Enforcement Day: May 25, 2018
When the day finally arrived, the immediate picture was dramatic:
- Facebook and Google were hit with lawsuits almost immediately by None Of Your Business (NOYB), the privacy advocacy group led by Max Schrems, over their use of forced consent tactics.
- Ad demand in Europe dropped between 25 and 40 percent on some exchanges on enforcement day itself.
- A number of US news sites simply blocked access to EU visitors rather than attempt compliance on day one.
AdTech in a Post-GDPR World
In the days, weeks, and months after enforcement, the stories that emerged were a mix of the expected and the surprising:
- AdTech vendors ran into significant teething problems with the IAB Transparency and Consent Framework (TCF).
- Reports showed that ad retargeting was actually growing post-GDPR — largely because many businesses adopted a "business as usual" posture, skipping proper consent mechanisms, leaning on the legitimate interest argument, or relying on implied consent.
- For companies that were collecting consent properly, a new problem emerged: consent-string fraud, stemming from a lack of interoperability between Google's CMP and the IAB TCF.
- Vectaury, a mobile demand-side platform, was investigated by France's data protection authority, CNIL, over improper collection of user consent.
- Premium publishers started pulling back from open exchanges. The Financial Times cut off open programmatic trading. The New York Times turned off open exchanges in Europe entirely, shifted to contextual targeting and direct deals, and saw ad revenues grow as a result.
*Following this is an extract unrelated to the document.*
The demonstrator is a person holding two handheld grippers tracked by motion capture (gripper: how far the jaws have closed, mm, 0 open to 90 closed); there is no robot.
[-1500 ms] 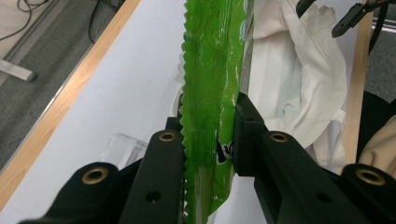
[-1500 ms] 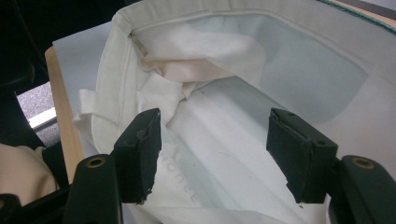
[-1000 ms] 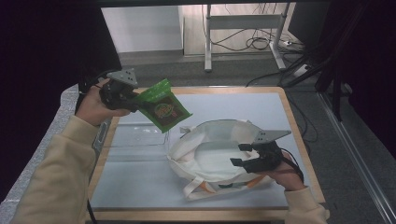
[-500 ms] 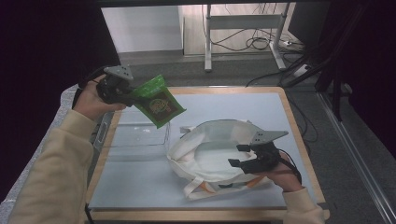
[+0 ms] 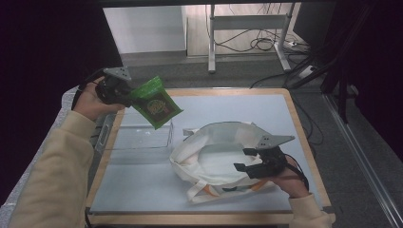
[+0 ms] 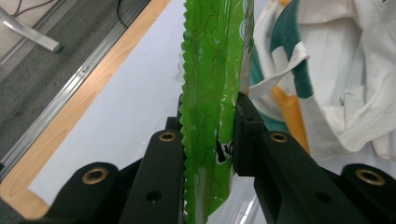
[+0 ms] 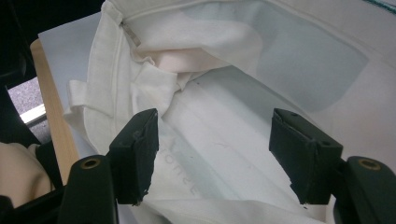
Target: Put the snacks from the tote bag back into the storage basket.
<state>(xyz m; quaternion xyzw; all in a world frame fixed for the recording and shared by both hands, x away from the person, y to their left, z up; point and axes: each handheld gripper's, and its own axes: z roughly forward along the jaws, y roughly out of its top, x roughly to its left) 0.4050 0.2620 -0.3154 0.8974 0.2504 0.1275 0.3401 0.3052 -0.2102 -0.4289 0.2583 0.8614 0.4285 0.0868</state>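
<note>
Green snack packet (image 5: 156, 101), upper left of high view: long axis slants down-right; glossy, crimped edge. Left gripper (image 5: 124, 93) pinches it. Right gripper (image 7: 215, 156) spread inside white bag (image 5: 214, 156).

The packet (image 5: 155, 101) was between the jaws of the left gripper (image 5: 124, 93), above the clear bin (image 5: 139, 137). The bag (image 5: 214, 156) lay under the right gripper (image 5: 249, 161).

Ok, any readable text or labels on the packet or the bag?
Green packet: a round printed logo on its face, too blurred to read.
Green packet, left gripper view: a few black letters at the jaws, cut off, unreadable.
White bag: faint lettering inside, seen reversed, not legible.
</note>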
- Google was fined €50 million by CNIL for invalid consent mechanisms and a lack of transparency around data usage — the largest GDPR fine issued at the time.
- Brave and Panoptykon Foundation filed multiple complaints with European data protection authorities over alleged GDPR infringements by Google and the IAB related to the real-time bidding ecosystem.
- Ireland's DPA opened an investigation into Quantcast over its consent collection practices, joining a list of other companies under Irish DPA scrutiny that includes Facebook, Instagram, WhatsApp, Apple, Twitter, and LinkedIn.
Where AdTech Goes From Here
GDPR enforcement didn't produce the doomsday scenario that so many pre-May 2018 headlines threatened. But it did produce a steady stream of DPA investigations across Europe, and Google's €50 million fine was an early signal that regulators are willing to act against the industry's biggest players.
GDPR is, however, only one part of the compliance picture facing AdTech companies, agencies, brands, and publishers. The introduction of Apple's Intelligent Tracking Prevention (ITP) in Safari and Google Chrome's restrictions on third-party cookies are likely to have a more immediate and direct impact on the industry — these are technical changes that take effect regardless of whether a company chooses to comply, unlike a policy that can be quietly ignored while enforcement ramps up.